Мужчина поглядел на неё оценивающе.

— Так вы здесь учитесь?

— Да, — снова солгала она. — В Оксфорде. У меня сейчас годичный отпуск. Я здесь неподалёку живу, вот и подумала, что могла бы… — Она пожала плечами, развела руки, поглядела на него и робко улыбнулась. — Оказаться полезной?

Мужчина подождал немного и кивнул.

— Ладно. У вас найдётся несколько минут? Мне нужно это прибрать, а вы, если хотите, можете пойти со мной и подождать — там посмотрим, чем вы можете быть полезны. Может, подыщем какую-нибудь бумажную работу.
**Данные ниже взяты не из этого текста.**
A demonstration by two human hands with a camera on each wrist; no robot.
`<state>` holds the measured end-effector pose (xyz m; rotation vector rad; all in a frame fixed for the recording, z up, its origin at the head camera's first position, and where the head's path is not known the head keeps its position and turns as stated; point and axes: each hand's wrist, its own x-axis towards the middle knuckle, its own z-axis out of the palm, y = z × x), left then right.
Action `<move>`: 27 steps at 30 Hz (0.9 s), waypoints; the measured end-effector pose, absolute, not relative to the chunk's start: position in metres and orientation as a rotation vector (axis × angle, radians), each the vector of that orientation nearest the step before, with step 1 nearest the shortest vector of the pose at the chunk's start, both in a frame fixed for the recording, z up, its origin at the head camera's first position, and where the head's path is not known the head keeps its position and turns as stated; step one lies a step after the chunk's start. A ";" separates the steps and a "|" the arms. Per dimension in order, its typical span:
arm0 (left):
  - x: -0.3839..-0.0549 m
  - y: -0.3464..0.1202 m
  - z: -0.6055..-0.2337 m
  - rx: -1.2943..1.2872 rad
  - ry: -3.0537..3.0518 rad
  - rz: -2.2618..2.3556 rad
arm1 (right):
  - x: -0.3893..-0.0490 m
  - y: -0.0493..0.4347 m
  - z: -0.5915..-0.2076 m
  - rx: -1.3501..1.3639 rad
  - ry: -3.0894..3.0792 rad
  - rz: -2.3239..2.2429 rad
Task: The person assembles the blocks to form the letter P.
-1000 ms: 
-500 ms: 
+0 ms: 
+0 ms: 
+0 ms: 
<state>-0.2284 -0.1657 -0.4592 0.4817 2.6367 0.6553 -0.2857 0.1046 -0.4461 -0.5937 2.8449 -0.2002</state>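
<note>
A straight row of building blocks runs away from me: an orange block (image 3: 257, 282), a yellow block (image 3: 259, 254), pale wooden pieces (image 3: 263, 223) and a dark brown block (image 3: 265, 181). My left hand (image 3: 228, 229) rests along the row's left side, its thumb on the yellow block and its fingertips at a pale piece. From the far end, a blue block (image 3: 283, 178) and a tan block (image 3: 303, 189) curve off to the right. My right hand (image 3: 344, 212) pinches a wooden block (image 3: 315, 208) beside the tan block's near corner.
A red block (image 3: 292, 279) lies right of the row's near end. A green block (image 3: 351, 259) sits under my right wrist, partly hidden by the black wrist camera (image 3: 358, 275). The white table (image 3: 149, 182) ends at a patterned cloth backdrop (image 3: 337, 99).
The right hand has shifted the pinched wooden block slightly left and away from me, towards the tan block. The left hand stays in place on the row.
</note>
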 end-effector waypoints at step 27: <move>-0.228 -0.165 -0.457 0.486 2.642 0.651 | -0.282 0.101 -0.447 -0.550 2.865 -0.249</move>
Он повернулся и пошёл через комнату. Ходил он грациозно, упруго, как гимнаст или акробат: ему словно не терпелось оттолкнуться от земли.

— Это недолго, — бросил он через плечо, когда Джейн кинулась за ним.
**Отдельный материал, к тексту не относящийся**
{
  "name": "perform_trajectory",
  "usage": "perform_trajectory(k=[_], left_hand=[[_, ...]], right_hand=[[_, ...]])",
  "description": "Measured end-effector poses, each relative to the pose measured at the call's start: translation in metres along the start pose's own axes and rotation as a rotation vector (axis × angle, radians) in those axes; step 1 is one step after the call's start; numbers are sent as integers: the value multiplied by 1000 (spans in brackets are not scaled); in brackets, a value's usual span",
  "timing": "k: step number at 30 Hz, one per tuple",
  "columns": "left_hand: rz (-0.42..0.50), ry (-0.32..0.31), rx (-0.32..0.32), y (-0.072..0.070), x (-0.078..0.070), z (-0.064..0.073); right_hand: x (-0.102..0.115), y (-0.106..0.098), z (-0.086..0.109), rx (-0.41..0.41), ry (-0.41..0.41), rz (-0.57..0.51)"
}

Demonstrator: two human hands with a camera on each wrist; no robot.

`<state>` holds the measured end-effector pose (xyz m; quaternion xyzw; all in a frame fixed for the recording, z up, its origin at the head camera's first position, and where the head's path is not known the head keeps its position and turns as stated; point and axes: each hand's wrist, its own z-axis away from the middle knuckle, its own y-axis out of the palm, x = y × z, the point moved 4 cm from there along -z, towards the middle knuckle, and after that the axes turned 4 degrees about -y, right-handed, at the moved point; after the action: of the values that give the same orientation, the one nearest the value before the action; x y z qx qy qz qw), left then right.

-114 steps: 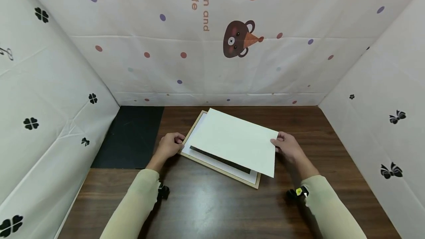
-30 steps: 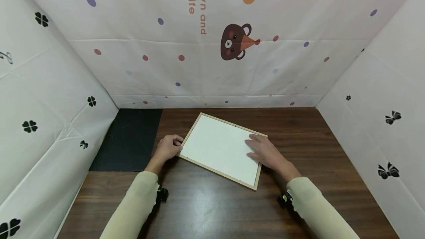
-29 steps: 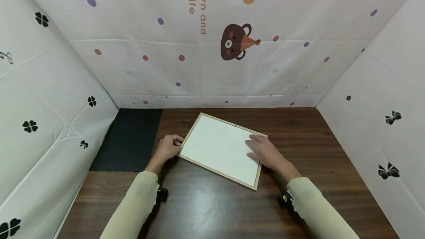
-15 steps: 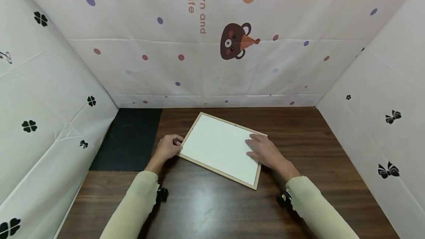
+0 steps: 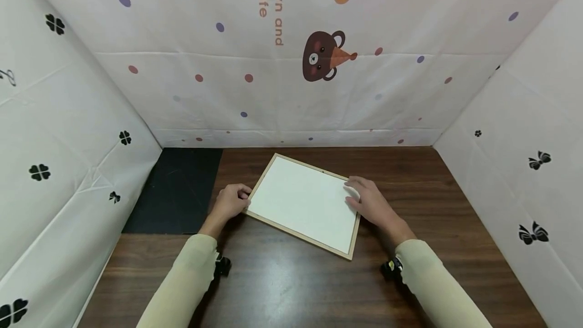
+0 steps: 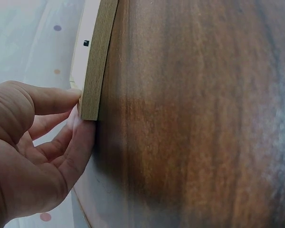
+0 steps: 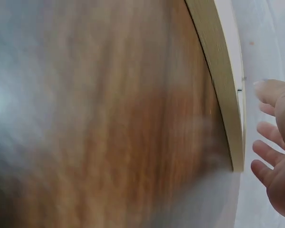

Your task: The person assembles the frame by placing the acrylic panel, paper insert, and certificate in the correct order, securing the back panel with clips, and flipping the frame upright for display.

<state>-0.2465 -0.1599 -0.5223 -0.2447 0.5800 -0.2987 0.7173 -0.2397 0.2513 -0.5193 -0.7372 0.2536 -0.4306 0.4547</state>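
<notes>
A picture frame (image 5: 298, 235) of light wood lies slantwise on the table, a white board (image 5: 296, 201) set inside its border. My left hand (image 5: 231, 201) pinches the frame's left corner, and the left wrist view shows the thumb on the wooden edge (image 6: 99, 61) with fingers at its outer side. A small black tab (image 6: 86, 43) shows at the inner edge there. Over the frame's right end is my right hand (image 5: 373, 205), its fingers spread and loosely bent. In the right wrist view those fingers (image 7: 268, 154) appear apart from the wood.
A flat black sheet (image 5: 177, 191) lies on the brown wooden table (image 5: 282, 287) at the back left. White printed cloth walls (image 5: 273, 95) enclose the table at the back and both sides.
The white board, earlier held tilted above the frame by my right hand, now lies inside the border. In the last half second my right hand has shifted slightly rightward; the left hand stays.
</notes>
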Motion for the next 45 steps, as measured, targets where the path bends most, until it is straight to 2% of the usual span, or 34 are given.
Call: perform_trajectory(k=[5, 8, 14, 16, 19, 23, 28, 34, 40, 45], left_hand=[[-6, 2, -7, 0, -1, 1], [-19, 8, 6, 0, -2, 2], [-87, 23, 17, -3, -4, 10], [-83, 16, 28, -3, -3, 13], [-30, -4, 52, -3, -4, 16], [0, -19, 46, -4, -6, 17], [-61, -2, 7, -5, -10, 10], [-80, 21, -33, -2, -15, -8], [-22, 66, -86, 3, -23, -21], [35, 107, -109, 9, -26, -26]], right_hand=[[-21, -2, -2, 5, 63, -53], [-31, -4, -4, 34, 135, -88], [-47, -5, -7, 81, 241, -127], [-49, -5, -7, 86, 251, -123], [-51, -6, -7, 84, 257, -117], [-49, -7, -7, 58, 231, -97], [-45, -9, 3, 44, 210, -70], [-39, -13, 23, 34, 200, -29], [-31, -20, 35, 65, 213, -7], [-24, -22, 39, 158, 261, -12]])
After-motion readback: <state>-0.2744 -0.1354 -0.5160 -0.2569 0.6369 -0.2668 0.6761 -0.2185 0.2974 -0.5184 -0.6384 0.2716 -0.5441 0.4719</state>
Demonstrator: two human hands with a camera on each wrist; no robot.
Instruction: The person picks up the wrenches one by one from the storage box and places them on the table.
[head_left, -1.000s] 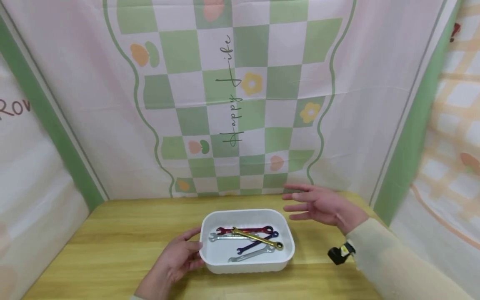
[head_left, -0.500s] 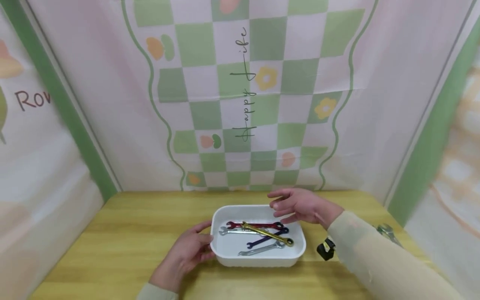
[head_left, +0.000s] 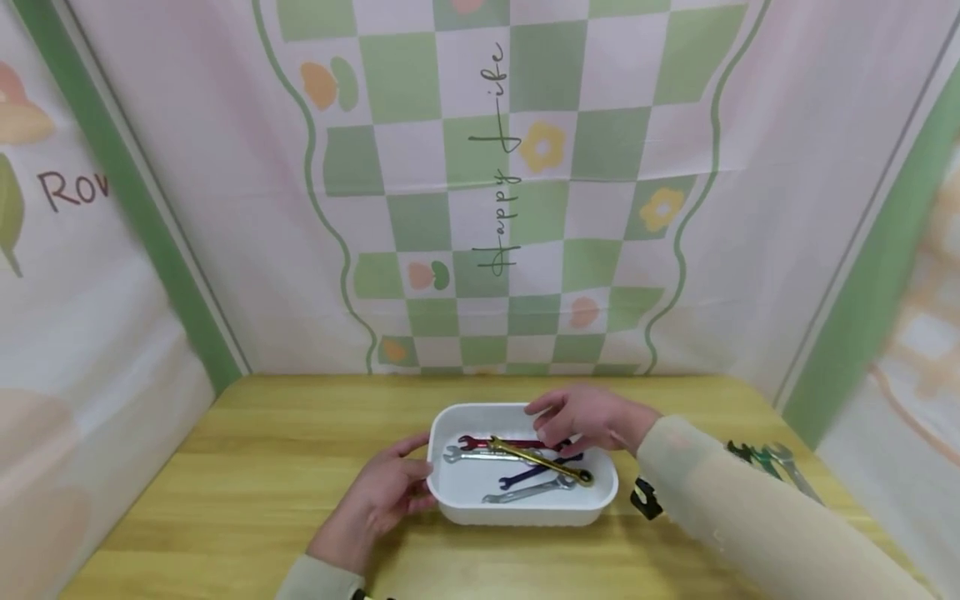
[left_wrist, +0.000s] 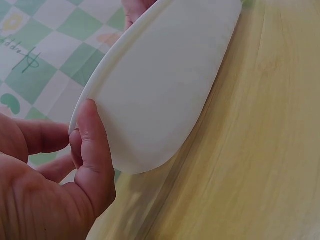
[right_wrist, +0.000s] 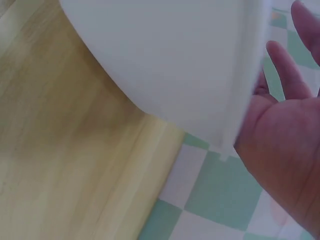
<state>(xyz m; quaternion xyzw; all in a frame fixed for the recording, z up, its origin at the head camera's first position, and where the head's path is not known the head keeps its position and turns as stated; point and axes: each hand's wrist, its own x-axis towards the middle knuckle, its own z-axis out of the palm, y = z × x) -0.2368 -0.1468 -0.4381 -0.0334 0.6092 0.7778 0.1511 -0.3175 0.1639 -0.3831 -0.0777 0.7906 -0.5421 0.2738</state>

Она толкнула дверь с надписью «ТОЛЬКО ДЛЯ СЛУЖАЩИХ» и вошла за ним в лабораторию, прекрасно знакомое место со шкафами-витринами, где успокаивающе пахло шеллаком и камфарой, ацетоном и этиловым спиртом. В лаборатории тоже стояли клетки, но поменьше, с живыми экспонатами — куколками бабочек и мотыльков, с палочниками и навозниками. Мужчина бросил сачок на письменный стол, а банку с бабочками отнёс на длинный стол у стены, залитый ослепительным светом флуоресцентных ламп. На столе стояли десятки бутылочек, одни пустые, другие с клочками бумаги и крохотными неподвижными существами внутри.